*YOUR TASK*: Every line of the material below needs to be copied exactly; omit the pictures.

─── SUPPLIED INFORMATION ───

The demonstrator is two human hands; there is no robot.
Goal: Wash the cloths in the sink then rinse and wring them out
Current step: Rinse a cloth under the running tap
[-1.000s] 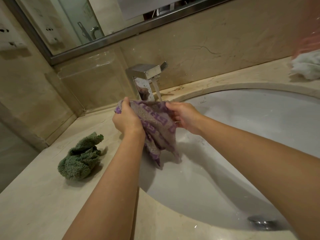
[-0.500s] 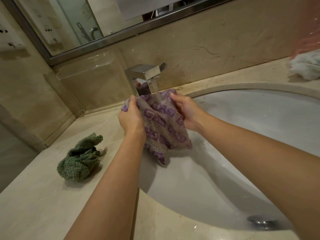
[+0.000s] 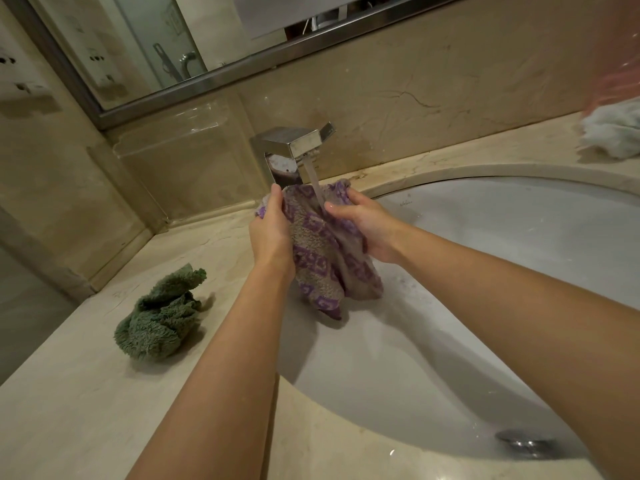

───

*ANSWER FOR THIS EXERCISE*:
The demonstrator is two human hands; there is no robot.
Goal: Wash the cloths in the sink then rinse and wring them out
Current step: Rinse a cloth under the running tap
[-1.000s] 
[-0.500s] 
[+0.000s] 

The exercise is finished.